→ Work task: Retype the lines from the first one in the records down to the line containing "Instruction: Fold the", counting both, and leave out any pictures.

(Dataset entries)
# # # #
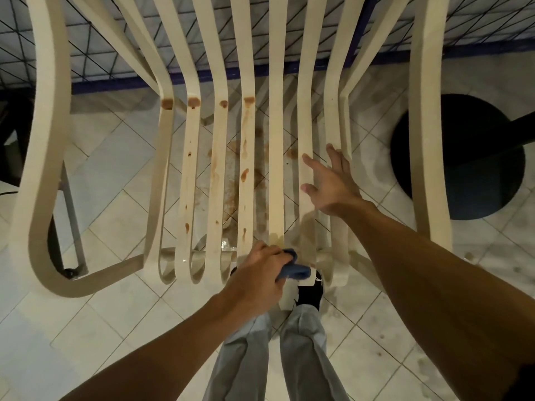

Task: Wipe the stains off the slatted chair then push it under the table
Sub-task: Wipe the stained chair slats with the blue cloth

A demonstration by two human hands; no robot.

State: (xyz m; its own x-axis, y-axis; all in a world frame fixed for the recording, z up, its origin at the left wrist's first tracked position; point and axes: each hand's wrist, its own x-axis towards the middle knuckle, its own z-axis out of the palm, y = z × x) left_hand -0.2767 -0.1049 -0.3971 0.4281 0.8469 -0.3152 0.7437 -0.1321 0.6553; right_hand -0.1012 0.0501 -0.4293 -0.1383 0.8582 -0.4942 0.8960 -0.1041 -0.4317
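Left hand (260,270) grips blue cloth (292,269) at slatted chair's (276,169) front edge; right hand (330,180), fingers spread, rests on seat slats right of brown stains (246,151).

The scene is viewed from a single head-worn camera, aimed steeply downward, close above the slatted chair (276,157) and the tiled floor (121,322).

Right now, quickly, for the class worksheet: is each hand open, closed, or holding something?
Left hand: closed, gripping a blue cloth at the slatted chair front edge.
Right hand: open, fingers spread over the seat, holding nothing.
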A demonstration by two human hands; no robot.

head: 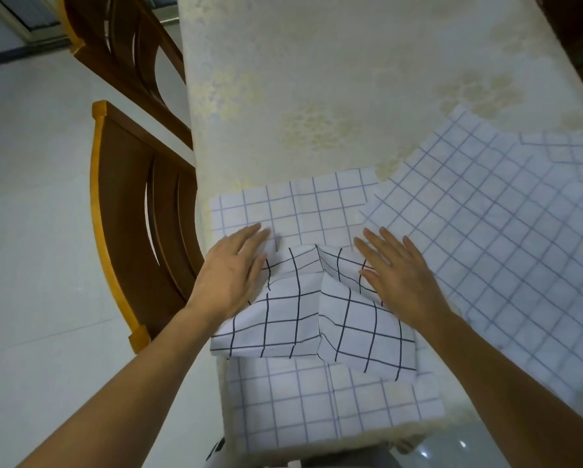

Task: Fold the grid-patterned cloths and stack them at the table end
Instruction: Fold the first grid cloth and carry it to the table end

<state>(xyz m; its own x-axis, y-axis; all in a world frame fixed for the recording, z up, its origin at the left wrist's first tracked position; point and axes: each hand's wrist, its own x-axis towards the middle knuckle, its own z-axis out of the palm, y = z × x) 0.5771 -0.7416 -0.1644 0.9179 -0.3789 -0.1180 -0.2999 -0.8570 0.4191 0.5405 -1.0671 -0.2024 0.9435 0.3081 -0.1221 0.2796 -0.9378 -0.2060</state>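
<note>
The left hand [236, 271] lies palm down with straight fingers on the left part of a white fabric cloth printed with a bold black grid [296, 319]. The right hand [399, 278] does the same on the right part, fingers straight and slightly spread. Neither hand grips anything; both only press. Between them the black-grid cloth rises in a soft ridge [319, 298] that runs from its far edge towards the person. The cloth sits at the near end of the table, on a paler layer [317, 204] of white fabric with a thin grey-blue grid. That layer shows beyond the fingertips and again below the wrists; I cannot tell whether it is the same cloth's other face or a separate piece. The black-grid cloth is wider than it is deep, so its long axis lies across the table, parallel to the near edge, while the paler layer runs lengthwise away from the person. To the right a large white cloth [485, 238] with a fine blue grid lies spread at a slant, its corner over the paler layer near the right fingertips. All of it rests on a long table under a cream, gold-flowered covering [317, 79], with brown wooden chairs [131, 214] on the left. The likely fault is that flattening presses the ridge into a stray crease. Sweeping outward could also drag the slanted cloth's corner, or pull the near end off the table edge.
</note>
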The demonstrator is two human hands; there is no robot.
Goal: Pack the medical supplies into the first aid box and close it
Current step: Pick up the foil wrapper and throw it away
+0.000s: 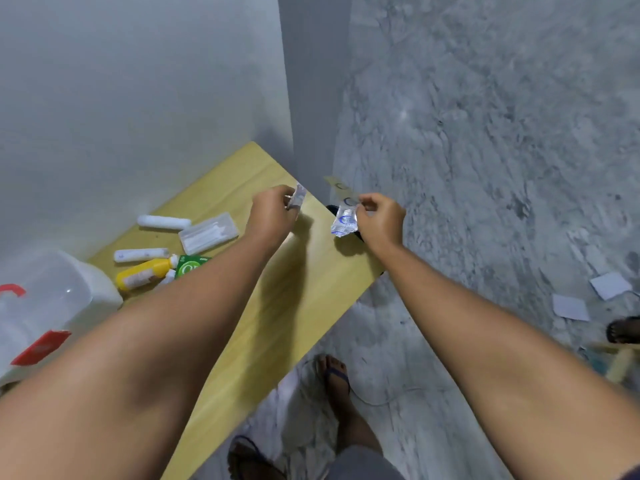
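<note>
Crinkled foil sachet (344,221), right hand (381,220)

One view only, head-worn, wide-angle. Looks steeply down and forward from above the person's own forearms. Near: both arms fill the lower frame. Wooden table (277,306) runs diagonally from bottom centre to its far corner at the wall (138,98). Floor (485,168) fills the right side.
</note>
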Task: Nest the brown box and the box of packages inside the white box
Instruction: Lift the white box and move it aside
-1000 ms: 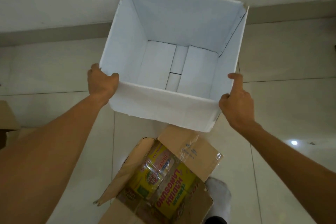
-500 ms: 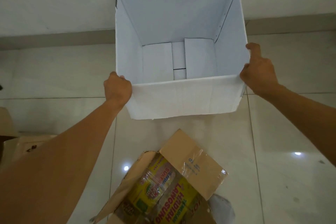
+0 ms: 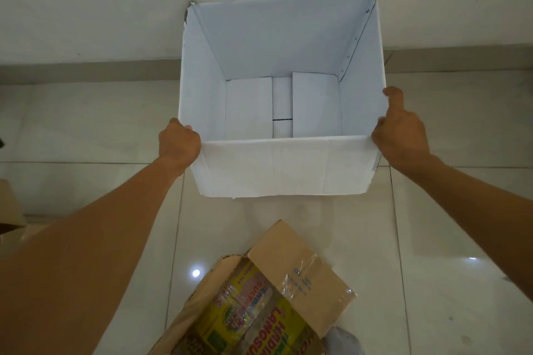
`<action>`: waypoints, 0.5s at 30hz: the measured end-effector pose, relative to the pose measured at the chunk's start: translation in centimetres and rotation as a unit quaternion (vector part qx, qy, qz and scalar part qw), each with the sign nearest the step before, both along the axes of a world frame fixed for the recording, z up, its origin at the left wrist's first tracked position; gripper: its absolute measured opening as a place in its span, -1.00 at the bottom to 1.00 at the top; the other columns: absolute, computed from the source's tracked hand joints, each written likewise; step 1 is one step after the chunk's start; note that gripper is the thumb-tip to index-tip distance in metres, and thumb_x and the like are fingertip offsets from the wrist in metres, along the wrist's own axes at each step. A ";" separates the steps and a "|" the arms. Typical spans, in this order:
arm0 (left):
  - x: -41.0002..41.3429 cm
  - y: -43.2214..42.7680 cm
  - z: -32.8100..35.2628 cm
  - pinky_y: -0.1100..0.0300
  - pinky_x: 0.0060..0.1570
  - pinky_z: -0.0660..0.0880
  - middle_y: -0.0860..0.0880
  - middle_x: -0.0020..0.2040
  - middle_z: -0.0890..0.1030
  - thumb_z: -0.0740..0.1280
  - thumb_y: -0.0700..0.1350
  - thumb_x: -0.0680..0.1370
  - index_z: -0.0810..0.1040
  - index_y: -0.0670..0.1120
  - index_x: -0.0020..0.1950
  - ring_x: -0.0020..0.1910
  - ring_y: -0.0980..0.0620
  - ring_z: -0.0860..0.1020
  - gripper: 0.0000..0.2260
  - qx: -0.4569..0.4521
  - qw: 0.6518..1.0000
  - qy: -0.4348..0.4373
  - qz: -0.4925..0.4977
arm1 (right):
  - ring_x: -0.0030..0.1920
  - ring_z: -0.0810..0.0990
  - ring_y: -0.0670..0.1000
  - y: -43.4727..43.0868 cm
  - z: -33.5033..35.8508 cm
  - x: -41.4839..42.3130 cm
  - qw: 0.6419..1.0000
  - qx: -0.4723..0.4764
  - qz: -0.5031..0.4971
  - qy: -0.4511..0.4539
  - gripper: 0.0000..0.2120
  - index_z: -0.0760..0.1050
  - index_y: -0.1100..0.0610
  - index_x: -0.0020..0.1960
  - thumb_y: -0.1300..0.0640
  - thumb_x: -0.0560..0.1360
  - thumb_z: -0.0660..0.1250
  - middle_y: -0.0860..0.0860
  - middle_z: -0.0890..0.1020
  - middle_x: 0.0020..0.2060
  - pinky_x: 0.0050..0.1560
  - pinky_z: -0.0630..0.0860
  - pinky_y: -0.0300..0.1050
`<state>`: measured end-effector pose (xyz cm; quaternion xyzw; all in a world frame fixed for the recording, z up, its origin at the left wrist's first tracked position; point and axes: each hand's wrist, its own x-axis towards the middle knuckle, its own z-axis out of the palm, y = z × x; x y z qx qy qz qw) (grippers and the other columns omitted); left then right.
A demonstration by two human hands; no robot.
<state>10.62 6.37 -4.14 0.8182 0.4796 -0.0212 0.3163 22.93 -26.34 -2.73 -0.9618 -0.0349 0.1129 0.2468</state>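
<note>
Both hands, left [image 3: 179, 143] and right [image 3: 399, 132], grip the white box [image 3: 284, 168], now squared and set farther away, ready for the package box [image 3: 305, 277].

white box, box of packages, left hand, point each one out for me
white box [image 3: 282, 171], head view, on its near outer wall
box of packages [image 3: 300, 265], head view, on its raised brown flap
left hand [image 3: 179, 145], head view, on the back of the hand

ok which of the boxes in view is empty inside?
The white box, held at its near corners by the left hand and right hand: only bare bottom flaps show inside. The opened brown carton nearer the camera holds yellow packages.
</note>
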 end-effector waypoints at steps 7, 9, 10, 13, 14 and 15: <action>-0.5 -0.2 0.3 -0.01 -0.07 0.44 -0.24 0.23 0.45 0.12 -0.03 0.62 0.21 -0.20 0.36 -0.01 -0.16 0.46 -0.62 -0.023 1.000 -0.002 -0.019 | -0.42 0.42 0.08 -0.8 -0.2 0.2 1.000 -0.015 0.019 0.014 -0.50 0.09 0.06 0.46 0.19 0.57 0.15 0.09 0.44 -0.39 -0.30 0.39 -0.05; -1.1 -0.7 0.5 -0.15 0.14 0.43 -0.24 0.30 0.40 0.14 0.04 0.61 0.14 -0.15 0.44 0.16 -0.25 0.46 -0.52 0.017 0.999 -0.013 -0.025 | -0.17 0.54 0.19 -0.9 0.0 -0.1 0.999 -0.036 0.029 0.008 -0.49 0.06 0.02 0.47 0.07 0.58 0.16 0.19 0.55 -0.10 -0.16 0.46 0.05; -1.4 -1.1 0.6 -0.20 0.23 0.37 -0.24 0.34 0.37 0.14 0.07 0.60 0.11 -0.14 0.46 0.24 -0.26 0.42 -0.49 0.043 0.999 -0.016 -0.025 | 0.04 0.52 0.25 -0.9 0.2 -0.4 0.998 -0.049 0.029 0.005 -0.47 0.06 0.01 0.48 0.01 0.58 0.16 0.23 0.50 0.13 -0.03 0.46 0.13; -2.4 -1.9 1.4 -0.23 0.32 0.27 -0.23 0.43 0.29 0.17 0.09 0.59 0.10 -0.16 0.49 0.36 -0.24 0.33 -0.44 0.094 0.994 -0.047 -0.039 | 0.39 0.28 0.30 -0.6 0.9 -1.6 0.996 -0.081 0.024 -0.037 -0.42 0.05 0.03 0.50 -0.08 0.56 0.16 0.25 0.22 0.45 0.29 0.32 0.27; -2.9 -2.1 1.7 -0.22 0.32 0.27 -0.23 0.44 0.28 0.18 0.07 0.59 0.10 -0.17 0.49 0.37 -0.22 0.33 -0.43 0.096 0.992 -0.062 -0.051 | 0.41 0.25 0.30 -0.4 1.4 -2.2 0.995 -0.077 0.026 -0.056 -0.42 0.06 0.04 0.50 -0.09 0.56 0.16 0.25 0.20 0.47 0.34 0.27 0.28; -3.5 -2.3 2.0 -0.20 0.33 0.28 -0.23 0.45 0.27 0.19 0.06 0.59 0.11 -0.17 0.49 0.38 -0.21 0.33 -0.44 0.094 0.991 -0.074 -0.064 | 0.43 0.23 0.28 -0.1 1.9 -2.8 0.995 -0.069 0.033 -0.071 -0.42 0.07 0.06 0.49 -0.08 0.56 0.17 0.25 0.19 0.47 0.38 0.21 0.27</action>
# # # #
→ The completed task:
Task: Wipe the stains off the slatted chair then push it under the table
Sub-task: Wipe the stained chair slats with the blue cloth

A demonstration by two human hands; no robot.

State: (xyz m; its own x-axis, y-axis; all in a world frame fixed for the recording, z up, its origin at the left wrist's first tracked position; point and axes: each hand's wrist, its own x-axis towards the middle knuckle, its own z-axis out of the palm, y = z × x) left_hand -0.2767 -0.1049 -0.3971 0.4281 0.8469 -0.3152 0.7437 -0.1321 0.6553; right_hand -0.1012 0.0501 -0.4293 -0.1383 0.8582 -0.4942 0.8960 -0.1041 -0.4317
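Left hand (260,270) grips blue cloth (292,269) at slatted chair's (276,169) front edge; right hand (330,180), fingers spread, rests on seat slats right of brown stains (246,151).

The scene is viewed from a single head-worn camera, aimed steeply downward, close above the slatted chair (276,157) and the tiled floor (121,322).

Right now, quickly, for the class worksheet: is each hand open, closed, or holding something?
Left hand: closed, gripping a blue cloth at the slatted chair front edge.
Right hand: open, fingers spread over the seat, holding nothing.
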A demonstration by two human hands; no robot.

head: 

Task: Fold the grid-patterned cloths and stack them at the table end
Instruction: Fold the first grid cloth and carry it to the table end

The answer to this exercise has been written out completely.